For 99.999% of creators, it isn’t.
Nearly all creators (& influencers) spend A LOT of time creating content.
Twice I’ve tried to hire out for social media help… and both times it wasn’t worth the money. Creating content is hard. There’s no easy way around that.
(Successful creators work 9 to 5… and often 7 days a week. Many employ teams of people to help them create and edit content).
4. Hacked accounts and duplicate accounts
I know a LOT of people who have had their social media accounts hacked. I also know quite a few people and businesses that have had their accounts duplicated.
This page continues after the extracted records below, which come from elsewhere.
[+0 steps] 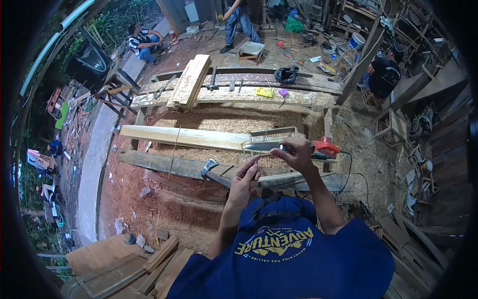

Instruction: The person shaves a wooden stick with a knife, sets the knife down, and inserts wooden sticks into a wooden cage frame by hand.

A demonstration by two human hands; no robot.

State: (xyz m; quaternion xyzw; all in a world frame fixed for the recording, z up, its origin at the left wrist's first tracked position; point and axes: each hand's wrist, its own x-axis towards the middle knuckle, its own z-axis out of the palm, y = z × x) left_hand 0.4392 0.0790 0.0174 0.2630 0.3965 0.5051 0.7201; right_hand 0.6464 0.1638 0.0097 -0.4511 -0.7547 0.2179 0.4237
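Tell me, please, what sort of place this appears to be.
Probably an informal, open-sided woodworking shop: wood shavings cover much of the ground, a long pale plank lies across the work area, and a red power tool sits near its right end.

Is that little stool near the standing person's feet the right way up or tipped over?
Right way up. The stool has its pale top facing upward, with legs showing below it.

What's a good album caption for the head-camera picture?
Left hand and right hand close together near a hatchet and pale plank, among scattered wood shavings.
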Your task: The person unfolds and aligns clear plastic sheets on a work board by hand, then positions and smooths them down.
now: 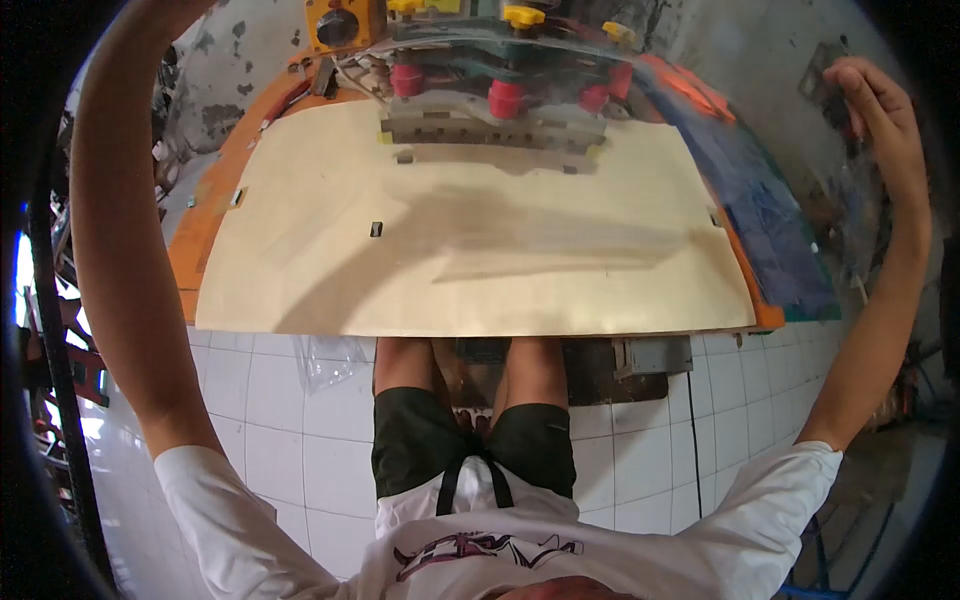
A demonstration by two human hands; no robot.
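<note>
My left arm reaches up along the left side, and its hand is cut off beyond the top edge. Raised at the far right, my right hand (880, 110) is closed, fingers pinched together. From it a thin clear plastic sheet (855, 195) seems to hang; its outline is hard to follow. A glossy, see-through band also crosses in front of the machine. Below my arms lies a cream-coloured board (480, 290) with small dark pieces on it, and a shadow of an arm and a flat shape falls across it.
A machine with yellow knobs (524, 17) and red cylinders (506, 98) stands at the back, above a dark bar (490, 133). Blue plastic (750, 220) lies along the table's right side. An orange edge (190, 255) borders the board. Clear plastic (330, 362) is below the table.
</note>
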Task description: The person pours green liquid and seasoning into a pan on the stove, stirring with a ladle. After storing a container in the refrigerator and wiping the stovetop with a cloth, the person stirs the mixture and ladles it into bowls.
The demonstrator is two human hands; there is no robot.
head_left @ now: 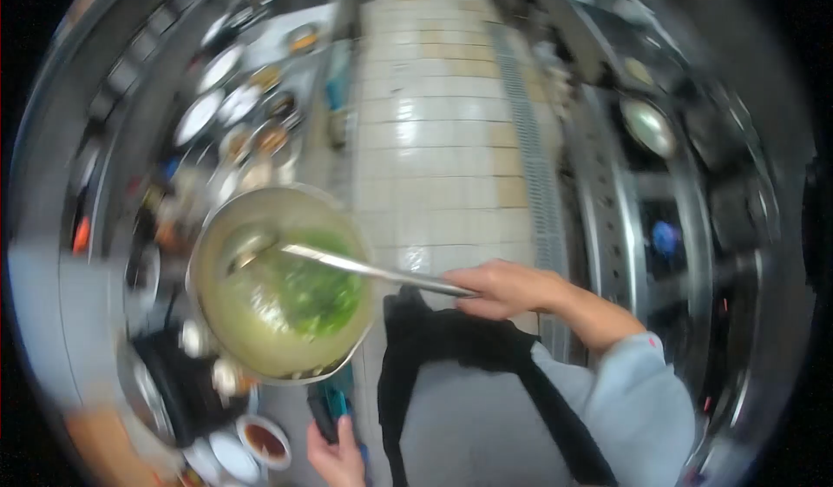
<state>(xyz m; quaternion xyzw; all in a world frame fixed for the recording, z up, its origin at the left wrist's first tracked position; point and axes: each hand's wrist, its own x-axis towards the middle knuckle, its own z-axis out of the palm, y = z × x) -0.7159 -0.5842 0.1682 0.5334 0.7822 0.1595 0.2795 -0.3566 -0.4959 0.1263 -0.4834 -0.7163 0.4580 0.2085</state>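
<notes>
My left hand is closed around the black handle of a round pan, held over the edge of the left counter. Pale yellowish liquid with chopped greens fills its bottom, the greens gathered on the right side. In my right hand is the long metal handle of a ladle. The ladle's bowl lies inside the pan at the upper left, by the liquid. The fingers of both hands are wrapped round their handles.
White plates and small bowls of food crowd the left counter. A bowl of dark red sauce stands at lower left. On the right runs a stove with a blue flame and another pan. A tiled floor with a drain grate lies between.
</notes>
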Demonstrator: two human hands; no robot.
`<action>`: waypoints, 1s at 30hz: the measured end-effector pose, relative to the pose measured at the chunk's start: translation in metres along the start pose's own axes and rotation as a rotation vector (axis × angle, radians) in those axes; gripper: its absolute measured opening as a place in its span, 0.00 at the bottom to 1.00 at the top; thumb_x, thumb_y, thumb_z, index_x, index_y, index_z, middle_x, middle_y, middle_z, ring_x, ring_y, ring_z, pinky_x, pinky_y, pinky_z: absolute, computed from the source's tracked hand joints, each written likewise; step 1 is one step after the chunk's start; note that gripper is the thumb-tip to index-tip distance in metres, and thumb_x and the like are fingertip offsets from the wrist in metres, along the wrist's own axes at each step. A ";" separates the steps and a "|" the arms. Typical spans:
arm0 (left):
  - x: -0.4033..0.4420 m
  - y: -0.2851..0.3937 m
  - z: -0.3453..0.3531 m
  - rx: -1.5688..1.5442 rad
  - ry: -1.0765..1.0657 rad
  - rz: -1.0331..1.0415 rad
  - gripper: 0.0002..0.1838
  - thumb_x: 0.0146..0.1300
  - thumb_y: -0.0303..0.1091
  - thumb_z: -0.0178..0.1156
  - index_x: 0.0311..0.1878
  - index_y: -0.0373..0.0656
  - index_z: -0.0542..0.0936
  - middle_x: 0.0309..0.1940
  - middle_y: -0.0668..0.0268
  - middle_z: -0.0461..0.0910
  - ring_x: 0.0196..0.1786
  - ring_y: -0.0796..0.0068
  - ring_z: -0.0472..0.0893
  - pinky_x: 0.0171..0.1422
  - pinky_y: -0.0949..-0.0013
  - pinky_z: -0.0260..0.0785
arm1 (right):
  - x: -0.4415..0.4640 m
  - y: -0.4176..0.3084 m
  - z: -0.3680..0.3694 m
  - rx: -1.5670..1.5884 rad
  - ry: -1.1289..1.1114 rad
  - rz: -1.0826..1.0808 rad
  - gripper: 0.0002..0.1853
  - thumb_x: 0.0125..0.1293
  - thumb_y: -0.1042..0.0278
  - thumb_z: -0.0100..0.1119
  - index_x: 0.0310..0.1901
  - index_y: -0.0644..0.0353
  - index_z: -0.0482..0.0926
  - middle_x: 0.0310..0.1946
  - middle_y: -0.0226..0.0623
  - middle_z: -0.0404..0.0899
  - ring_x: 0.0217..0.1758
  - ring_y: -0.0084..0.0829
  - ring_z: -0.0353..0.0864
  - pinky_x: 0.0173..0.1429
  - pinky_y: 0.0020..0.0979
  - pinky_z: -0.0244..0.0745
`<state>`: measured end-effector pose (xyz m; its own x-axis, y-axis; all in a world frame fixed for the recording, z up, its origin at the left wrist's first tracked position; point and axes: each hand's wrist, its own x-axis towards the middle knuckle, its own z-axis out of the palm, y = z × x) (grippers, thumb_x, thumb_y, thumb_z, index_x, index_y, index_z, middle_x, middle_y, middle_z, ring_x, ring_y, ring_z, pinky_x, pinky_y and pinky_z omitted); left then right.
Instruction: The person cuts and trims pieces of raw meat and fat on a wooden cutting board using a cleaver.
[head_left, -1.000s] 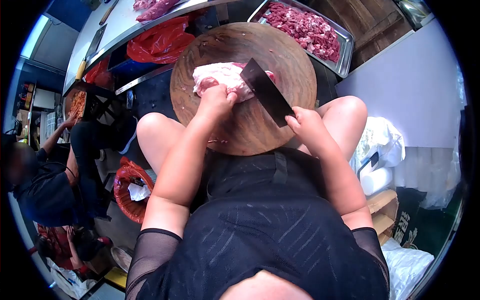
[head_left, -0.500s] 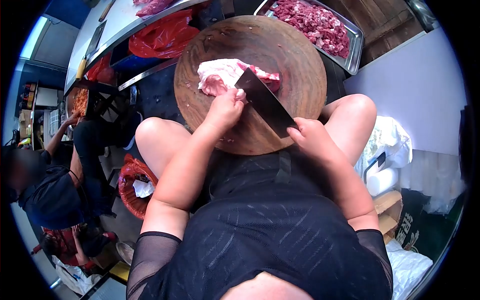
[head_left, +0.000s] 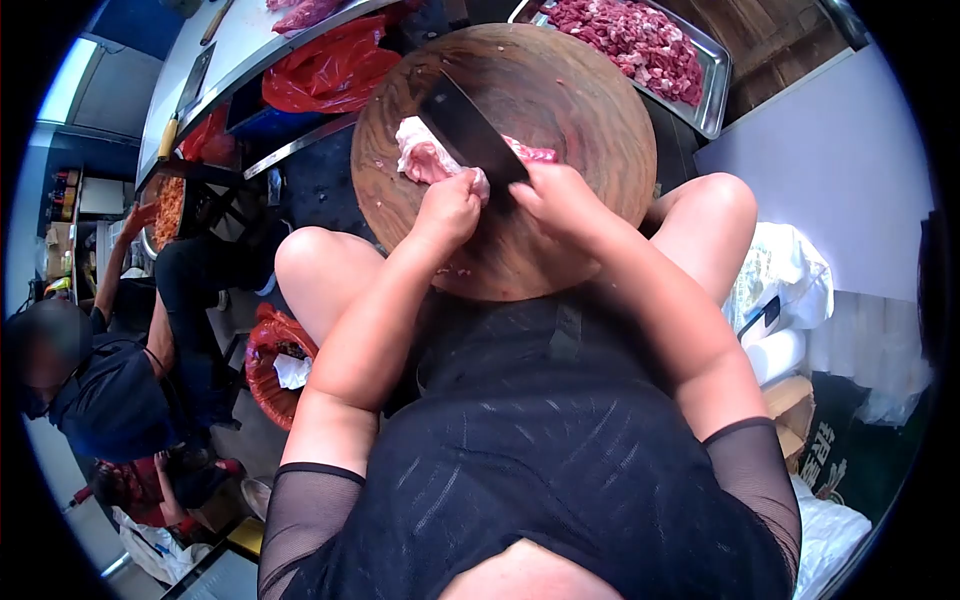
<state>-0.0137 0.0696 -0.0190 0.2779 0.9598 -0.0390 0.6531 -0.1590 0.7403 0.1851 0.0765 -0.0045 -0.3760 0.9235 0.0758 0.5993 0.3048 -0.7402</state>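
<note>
Left hand (head_left: 455, 210) pinching, I hold pink, fat-whitened meat (head_left: 420, 158) on a round, swirl-grained wooden block (head_left: 605, 120); my right hand (head_left: 555, 195) grips a flat, dark cleaver (head_left: 465, 125) over it.

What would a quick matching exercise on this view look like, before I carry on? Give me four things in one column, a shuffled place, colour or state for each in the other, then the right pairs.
Things:
1. Cleaver
2. Large meat piece
3. Chopping block
4. Metal tray

Descriptions:
A. Round and brown
B. Bearing a heap of small cut meat
C. Held by its handle in the right grip
D. Held at its near end by the left grip

Pairs: 1-C, 2-D, 3-A, 4-B
</note>
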 end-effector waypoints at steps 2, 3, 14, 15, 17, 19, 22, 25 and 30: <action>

If you have two Aunt Marys on your Facebook feed, then it’s something to be concerned about.
Honestly, it’s so rampant that I almost wonder if social media companies are allowing it to happen just so people will pay the monthly fee for a verified checkmark!
Luckily, there are easy and free solutions:
- Setting your privacy settings to not-public will prevent duplication. (Strangers won’t be able to see your photos or your contacts).
- Two-factor authentication will prevent your accounts from being hacked. I recommend setting it up for everything from bank accounts to your email login. It’s just safer.
Ground rules for teens on social media
Probably the best way to keep your kids off of social media is to make it part of your work life and then loudly complain about it on a daily basis. This works best if you also make fun of fake accounts and force your kids to wait an extra 30 minutes for their dinner while you set up the perfect shot.
If my kids wanted to be on social media I would set up a few ground rules:
- Do not use your real name. At some point in time, an employer will google you and you don’t want them finding anything your friends may have posted about you online. (My kids are not named Max and Una… even on my blog they get the right to privacy).
- Make sure their accounts are restricted and double-check the privacy settings to ensure that nothing can be shared. This prevents them from being contacted by spammy accounts and prevents their photos and videos from being remixed without their consent.
- Set up two-factor authentication to prevent their accounts from being hacked. In fact, you should use two-factor authentication for ALL your accounts.
- Set a screen time limit and don’t let them keep their phones in their rooms. This works best if you leave a few interesting graphic novels or books around to distract them from their phones.